I got over my surprise and forced my mind back to the present.
“Great!” I said. “I didn’t know you were married.”
“It’s just one of those things one has to do in life,” he said nonchalantly.
“When did you get married?” I asked.
“In 2009,” he said.
That, Dear Reader, is only one year after his joining our organisation.
“Interesting that I never knew this,” I said. “And how many kids do you have now?
“I have three kids,” he said.
“Cool,” I responded. “What are their names? Are any of them in school?”
“Amy the first born is five years old and in kindergarten,” he responded, his eyes lighting up. “Roy the second born is three years old and in play school and Wayne Junior or Lil’ Wayne as we call him is one month old.”
“One month old!” I exclaimed. “I did not see any application for paternity leave from you!”
“That is because he was born during the Christmas break and I did not see the need to come and ask for paternity leave as I was already on leave,” he responded.
“So I take it your wife is still on maternity leave? Does she work?” I asked.
“Yes,” he responded. “She is a top children’s rights advocate in the country. Her name is Patty Mudimu.”
I could tell he was proud of his wife and her achievements. What I did not understand was why he had kept her or the fact that he was married a secret.
“Wow, I have heard of Patty Mudimu,” I said. “She is frequently on TV explaining children’s right issues. Isn’t she the one who helped to burst the child trafficking ring in Eastleigh?”
“She is,” he said with a broad smile. “She also fought for the heavy penalties for child traffickers.”
“Yes, I remember,” I said. “She was outside parliament with a group of activists for almost one month before the MPs caved in and enacted the Bill.”
“True,” he said. “I used to cook for the kids those days. She would come home hungry and exhausted!”

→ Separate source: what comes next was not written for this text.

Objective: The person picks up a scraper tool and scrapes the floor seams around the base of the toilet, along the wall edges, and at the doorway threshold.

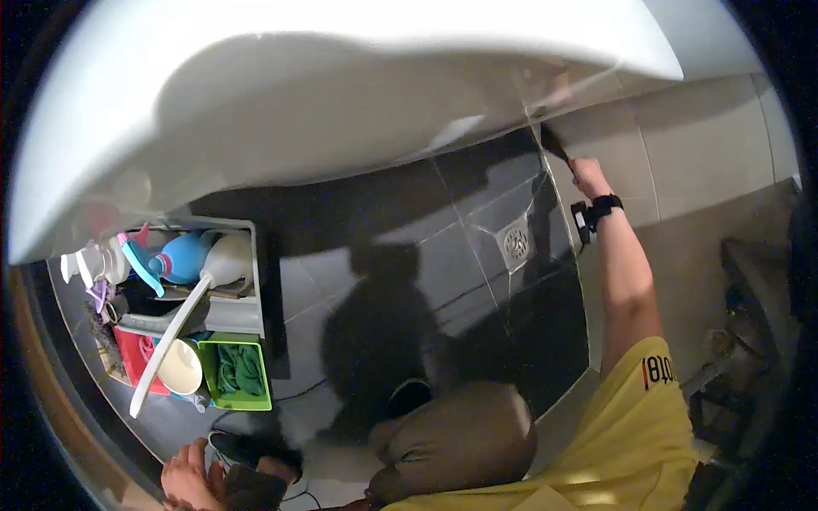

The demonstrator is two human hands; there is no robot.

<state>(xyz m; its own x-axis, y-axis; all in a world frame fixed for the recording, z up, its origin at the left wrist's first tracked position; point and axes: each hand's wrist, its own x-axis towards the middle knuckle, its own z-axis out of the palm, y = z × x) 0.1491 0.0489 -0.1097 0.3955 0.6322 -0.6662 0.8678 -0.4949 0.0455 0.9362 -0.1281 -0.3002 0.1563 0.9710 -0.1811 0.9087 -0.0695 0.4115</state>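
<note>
My right hand (590, 177) is closed around the handle of a dark, brush-like tool (555, 143). The tool's far end lies against the bottom of the tiled wall, where it meets the dark floor, below the white basin-like fixture (409, 102); its exact tip is blurred. My left hand (189, 479) is at the lower left, near my shoe (243, 447), with its fingers apart and nothing visible in it.
A grey caddy (256, 272) with a blue bottle (183, 257), white bottle (228, 260) and white long-handled brush (170, 332) stands left. Beside it is a green bin (266, 392) with dark green cloth (239, 368). A floor drain (516, 244) lies right of centre.
</note>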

He laughed and I joined in his laughter.
“So you must be having sleepless nights now with the little one waking up often to feed,” I said.
“Yes,” he said. “He is worse than the others. At that age, my two older kids used to wake up only twice or thrice at night, but Lil’ Wayne can wake up six times every night. It’s exhausting!”
“Do you think that the interrupted sleep is stressing you out?” I asked. “Do you feel that you need to come in an hour later and leave and hour early just to make sure that you get enough rest?”
“Is that allowed?” he asked doubting.
“Yes”, I confirmed to him. “New parents here are given a bit of flexibility in their hours because we know that they need the extra time to adjust to the new addition to their family, and most importantly, to rest.”
“I didn’t know that,” he said.
“That is why it is important to talk about your family sometimes,” I told him. “You get to take advantage of these privileges that may not be in the employee handbook but are given consideration by HR.”
He was silent for some time.
“I will cancel your transfer to the Juba office,” I said. “I don’t think that now is the time to leave your wife and relocate to a different country. She needs your support. I hope that you don’t feel that this will take you a step back in your career. There will be other opportunities even better than this.”
“I wish you would have told me about your new baby before I made the decision to transfer you,” I told him.
“As you indicated, I felt that I would be missing a chance to grow in my career and expand my CV,” he said.
“Family should always come first I suppose,” I told him encouragingly.
“True,” he confirmed. “I think that raises a big burden from my conscience. I thought that if I grew my career, it would be for their good. I didn’t consider what my absence may mean for them, especially my wife who would have to take care of a new baby plus the two older kids on her own.”
I must report that Wayne’s performance not only improved, but also went beyond my expectations after this little talk. However, I have never unravelled the mystery as to why he kept his family a secret.